FROM: The New York Times (March 10th 1997) ~
By Todd S. Purdum

Notorious B.I.G., a gangsta rap artist who turned his drug-dealing
past on
the streets of Brooklyn into a platinum-selling recording career, was
killed
here early this morning in an apparent drive-by shooting. He is the
second
big-name rapper to be slain in the last six months.

The victim, whose real name was Christopher G. Wallace, had left a
crowded
party and was sitting in a sport utility vehicle when a vehicle sped
up and
began spitting gunfire, witnesses said. A bystander rushed Mr.
Wallace, 24,
to Cedars-Sinai Medical Center, where he was pronounced dead, the
police
said.

Mr. Wallace was a fierce rival of Tupac Shakur, the 25-year-old rap
star who
was fatally shot in a drive-by attack six months ago. Mr. Shakur had
accused
Mr. Wallace of involvement in a 1994 robbery in which Mr. Shakur was
shot
and lost $40,000 in jewelry.


Mr. Wallace, who stood a hulking 6 feet 3 inches and weighed nearly
300
pounds, was also known as Biggie Smalls. He had burst onto the rap
scene
three years ago with his first album, ''Ready to Die,'' blending
firsthand
accounts of misdeeds some rappers only brag about with ambivalent
expressions of fear and paranoia about sustaining his success.

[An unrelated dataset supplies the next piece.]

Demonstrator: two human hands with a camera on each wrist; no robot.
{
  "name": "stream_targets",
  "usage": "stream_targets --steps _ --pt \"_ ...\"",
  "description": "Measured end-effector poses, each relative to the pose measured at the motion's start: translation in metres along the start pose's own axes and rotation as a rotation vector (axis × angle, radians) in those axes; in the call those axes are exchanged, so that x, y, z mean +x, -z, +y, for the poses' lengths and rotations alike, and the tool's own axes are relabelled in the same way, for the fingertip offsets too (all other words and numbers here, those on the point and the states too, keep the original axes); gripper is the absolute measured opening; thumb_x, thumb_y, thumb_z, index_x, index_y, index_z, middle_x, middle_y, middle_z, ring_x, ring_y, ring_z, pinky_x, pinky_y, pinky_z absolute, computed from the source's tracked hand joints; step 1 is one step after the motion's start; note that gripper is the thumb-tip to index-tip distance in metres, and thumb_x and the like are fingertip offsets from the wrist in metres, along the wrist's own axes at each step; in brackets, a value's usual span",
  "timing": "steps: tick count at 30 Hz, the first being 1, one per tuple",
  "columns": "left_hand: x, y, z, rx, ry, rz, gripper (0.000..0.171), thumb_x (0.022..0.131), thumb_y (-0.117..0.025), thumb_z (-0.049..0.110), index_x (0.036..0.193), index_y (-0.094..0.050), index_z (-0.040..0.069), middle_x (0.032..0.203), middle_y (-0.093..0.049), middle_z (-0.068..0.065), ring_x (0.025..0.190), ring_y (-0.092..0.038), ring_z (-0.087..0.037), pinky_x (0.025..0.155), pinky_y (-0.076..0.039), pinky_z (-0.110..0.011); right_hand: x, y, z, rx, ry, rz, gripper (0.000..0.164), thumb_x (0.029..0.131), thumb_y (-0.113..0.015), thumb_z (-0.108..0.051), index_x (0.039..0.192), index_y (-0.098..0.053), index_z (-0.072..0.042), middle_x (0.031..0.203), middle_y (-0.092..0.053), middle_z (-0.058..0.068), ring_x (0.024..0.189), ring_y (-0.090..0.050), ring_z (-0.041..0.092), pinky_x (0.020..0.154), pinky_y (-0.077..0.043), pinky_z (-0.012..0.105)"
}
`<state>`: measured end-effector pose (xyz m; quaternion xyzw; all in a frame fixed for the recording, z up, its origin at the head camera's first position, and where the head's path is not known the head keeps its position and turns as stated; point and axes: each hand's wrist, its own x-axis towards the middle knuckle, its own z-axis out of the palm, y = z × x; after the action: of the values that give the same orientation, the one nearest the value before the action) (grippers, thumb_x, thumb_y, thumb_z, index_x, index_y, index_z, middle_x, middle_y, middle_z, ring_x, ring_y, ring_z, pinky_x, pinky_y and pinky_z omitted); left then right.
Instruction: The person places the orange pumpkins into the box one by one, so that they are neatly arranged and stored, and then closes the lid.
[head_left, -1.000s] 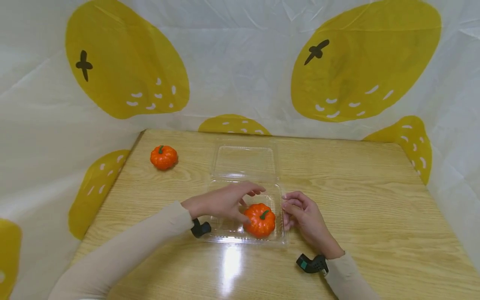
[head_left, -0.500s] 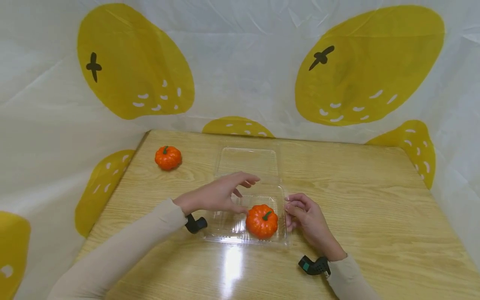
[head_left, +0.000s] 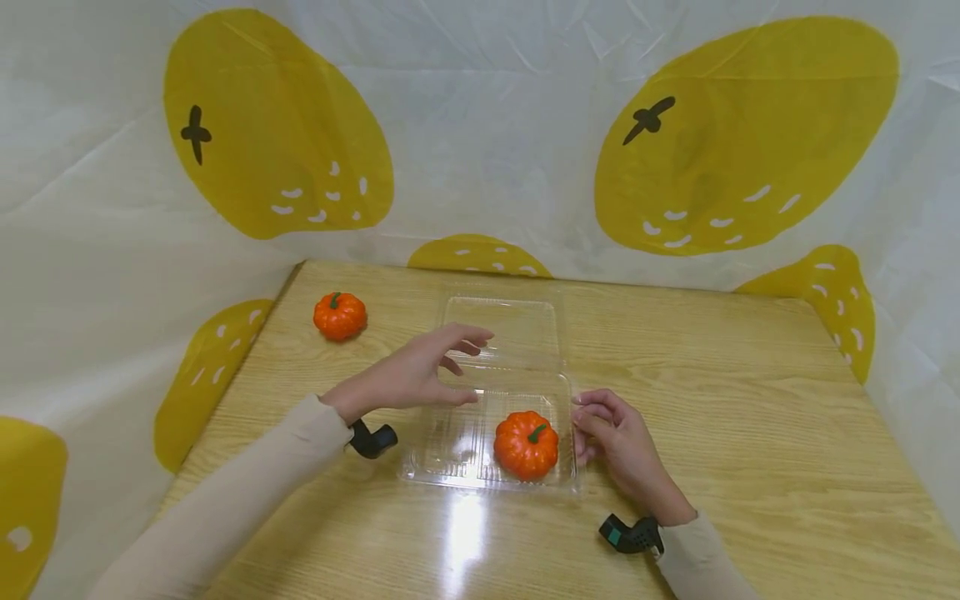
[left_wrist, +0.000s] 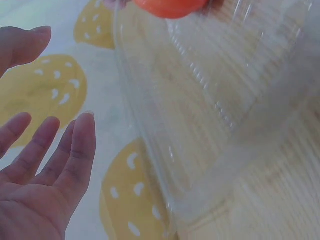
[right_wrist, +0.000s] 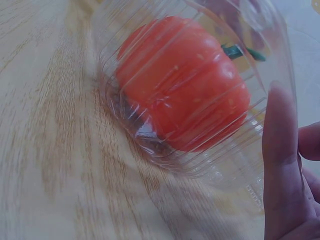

''I'm scared to death,'' he said in a 1994 interview in his mother's
home in
Brooklyn, where he had a pair of 9-millimeter guns under his mattress.
''Scared of getting my brains blown out.''

Kevin Kim, who saw the shooting, said Mr. Wallace had just attended a
party
at the Petersen Automotive Museum. The event, in the Wilshire district
known
as Miracle Mile, celebrated the 11th Annual Soul Train Music Awards,
which
were presented in South-Central Los Angeles on Friday.

Don Cornelius, the executive producer of ''Soul Train,'' the weekly
television dance show, said the program had not sponsored the party.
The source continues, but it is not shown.